ESP Biography



YOSHIHIRO SAITO, Harvard Physics PhD Student




Major: Physics

College/Employer: MIT

Year of Graduation: 2022

Picture of Yoshihiro Saito

Brief Biographical Sketch:

I'm a current physics PhD student at Harvard working on something called condensed matter physics. Before Harvard, I was an undergrad at MIT studying physics, math, and computer science.



Past Classes

  (Clicking a class title will bring you to the course's section of the corresponding course catalog)

S16150: What is a Particle? in Splash 2025 (Mar. 15 - 16, 2025)
What is a particle? A wave? A vibration in a mysterious field? Or something stranger? In this fast-paced crash course, we’ll journey from Newton’s laws to Maxwell’s equations, through the mind-bending weirdness of quantum mechanics, and into the deep symmetries of quantum field theory trying to answer the ultimate question: what is a particle? Along the way, we’ll touch on the ideas of calculus and uncover the hidden math of group theory and see how everything—from light to matter—is shaped by fundamental principles. No prior physics experience needed—just curiosity and a willingness to challenge your intuition!


S16151: The History of Physics Through Nobel in Splash 2025 (Mar. 15 - 16, 2025)
Maybe you've heard of Heisenberg, Einstein, and Feynman—but what exactly did they win their Nobel Prizes for? And how do their discoveries connect to the bigger picture of physics? This class explores the history of physics by following the trail of Nobel Prizes, from the earliest awards in the early 20th century to modern breakthroughs.

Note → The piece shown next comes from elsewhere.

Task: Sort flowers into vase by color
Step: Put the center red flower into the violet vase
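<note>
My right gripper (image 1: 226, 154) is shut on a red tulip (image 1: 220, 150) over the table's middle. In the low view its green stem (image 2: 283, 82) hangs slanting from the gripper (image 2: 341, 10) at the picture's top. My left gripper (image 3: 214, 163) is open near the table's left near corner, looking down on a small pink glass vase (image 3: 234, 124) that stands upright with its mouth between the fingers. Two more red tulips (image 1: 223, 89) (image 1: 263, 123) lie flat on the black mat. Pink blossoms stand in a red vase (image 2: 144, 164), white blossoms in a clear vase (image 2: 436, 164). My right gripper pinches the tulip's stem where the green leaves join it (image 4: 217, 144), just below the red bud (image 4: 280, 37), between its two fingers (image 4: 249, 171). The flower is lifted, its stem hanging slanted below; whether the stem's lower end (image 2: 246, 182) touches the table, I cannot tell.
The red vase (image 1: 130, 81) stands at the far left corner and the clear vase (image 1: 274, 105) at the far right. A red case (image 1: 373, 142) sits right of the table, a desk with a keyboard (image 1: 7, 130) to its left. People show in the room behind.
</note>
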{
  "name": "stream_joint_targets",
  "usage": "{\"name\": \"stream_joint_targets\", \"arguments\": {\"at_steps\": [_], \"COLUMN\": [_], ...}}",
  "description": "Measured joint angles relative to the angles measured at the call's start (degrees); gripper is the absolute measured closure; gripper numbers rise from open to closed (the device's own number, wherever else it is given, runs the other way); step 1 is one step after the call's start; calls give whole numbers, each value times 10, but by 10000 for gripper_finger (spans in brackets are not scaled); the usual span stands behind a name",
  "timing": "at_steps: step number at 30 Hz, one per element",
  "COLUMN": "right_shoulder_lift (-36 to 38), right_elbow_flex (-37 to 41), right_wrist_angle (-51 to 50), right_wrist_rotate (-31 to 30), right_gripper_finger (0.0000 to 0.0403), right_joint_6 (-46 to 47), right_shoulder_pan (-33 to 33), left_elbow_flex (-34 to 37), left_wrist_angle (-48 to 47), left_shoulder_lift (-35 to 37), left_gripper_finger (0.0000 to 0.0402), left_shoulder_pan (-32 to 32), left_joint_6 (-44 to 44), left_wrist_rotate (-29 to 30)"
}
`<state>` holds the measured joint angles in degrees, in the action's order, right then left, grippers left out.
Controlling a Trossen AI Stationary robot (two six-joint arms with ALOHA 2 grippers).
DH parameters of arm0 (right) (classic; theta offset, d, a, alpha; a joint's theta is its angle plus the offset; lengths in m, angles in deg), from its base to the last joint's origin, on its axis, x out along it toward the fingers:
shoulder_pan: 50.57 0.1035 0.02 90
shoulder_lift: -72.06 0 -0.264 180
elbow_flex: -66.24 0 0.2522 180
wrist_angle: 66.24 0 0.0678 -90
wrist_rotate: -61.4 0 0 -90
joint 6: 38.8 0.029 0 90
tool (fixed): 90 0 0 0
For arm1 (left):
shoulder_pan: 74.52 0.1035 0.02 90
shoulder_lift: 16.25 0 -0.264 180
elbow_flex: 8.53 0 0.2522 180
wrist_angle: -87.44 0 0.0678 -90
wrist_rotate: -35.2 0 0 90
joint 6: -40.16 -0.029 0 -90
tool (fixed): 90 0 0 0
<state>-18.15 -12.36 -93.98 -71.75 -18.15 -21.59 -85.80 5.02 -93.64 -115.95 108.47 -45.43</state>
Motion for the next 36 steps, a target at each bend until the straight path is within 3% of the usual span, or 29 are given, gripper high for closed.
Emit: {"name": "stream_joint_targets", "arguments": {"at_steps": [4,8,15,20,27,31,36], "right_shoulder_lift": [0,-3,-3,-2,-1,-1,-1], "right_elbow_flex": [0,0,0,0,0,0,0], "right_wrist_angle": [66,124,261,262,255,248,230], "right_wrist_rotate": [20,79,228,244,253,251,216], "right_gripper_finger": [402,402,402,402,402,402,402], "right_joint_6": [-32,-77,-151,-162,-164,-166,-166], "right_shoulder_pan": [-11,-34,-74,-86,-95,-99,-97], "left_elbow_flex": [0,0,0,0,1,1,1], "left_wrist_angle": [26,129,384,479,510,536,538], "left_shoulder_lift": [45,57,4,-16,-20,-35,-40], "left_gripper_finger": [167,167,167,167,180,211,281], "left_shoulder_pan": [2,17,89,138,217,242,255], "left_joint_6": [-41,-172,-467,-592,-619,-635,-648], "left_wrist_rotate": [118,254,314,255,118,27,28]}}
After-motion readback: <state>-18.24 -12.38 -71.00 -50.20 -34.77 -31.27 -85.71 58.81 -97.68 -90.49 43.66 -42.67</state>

Along the way, we’ll see how revolutionary ideas—like quantum mechanics and relativity—reshaped our understanding of the universe. Expect stories of triumph, controversy, and even the occasional overlooked genius. By the end, you’ll see how physics has evolved, one prize at a time.

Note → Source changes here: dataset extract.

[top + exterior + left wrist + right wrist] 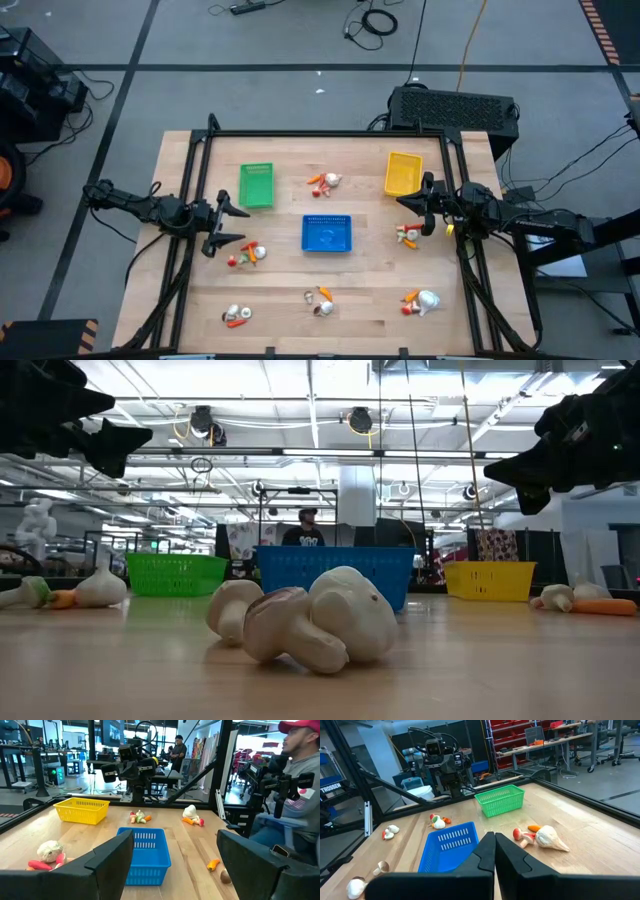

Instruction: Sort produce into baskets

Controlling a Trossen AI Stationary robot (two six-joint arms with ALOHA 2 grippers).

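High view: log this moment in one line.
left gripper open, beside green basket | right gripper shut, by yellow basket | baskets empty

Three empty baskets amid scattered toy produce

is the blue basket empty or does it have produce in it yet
Empty. From above, the blue basket shows only its bare floor, and the wrist views agree; the produce lies scattered on the table.

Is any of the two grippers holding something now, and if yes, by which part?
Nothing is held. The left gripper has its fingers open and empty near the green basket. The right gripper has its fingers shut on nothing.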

M13584: Bayes Theorem and How It Changed Statistics in Splash 2019 (Nov. 23 - 24, 2019)
Thomas Bayes, a British minister and statistician, presented a theorem in the 18th century that came to be named after him. This theorem paved the way for a completely new understanding of statistics. Now, "Bayesian thought" appears nearly everywhere from social science, to physics, to machine learning!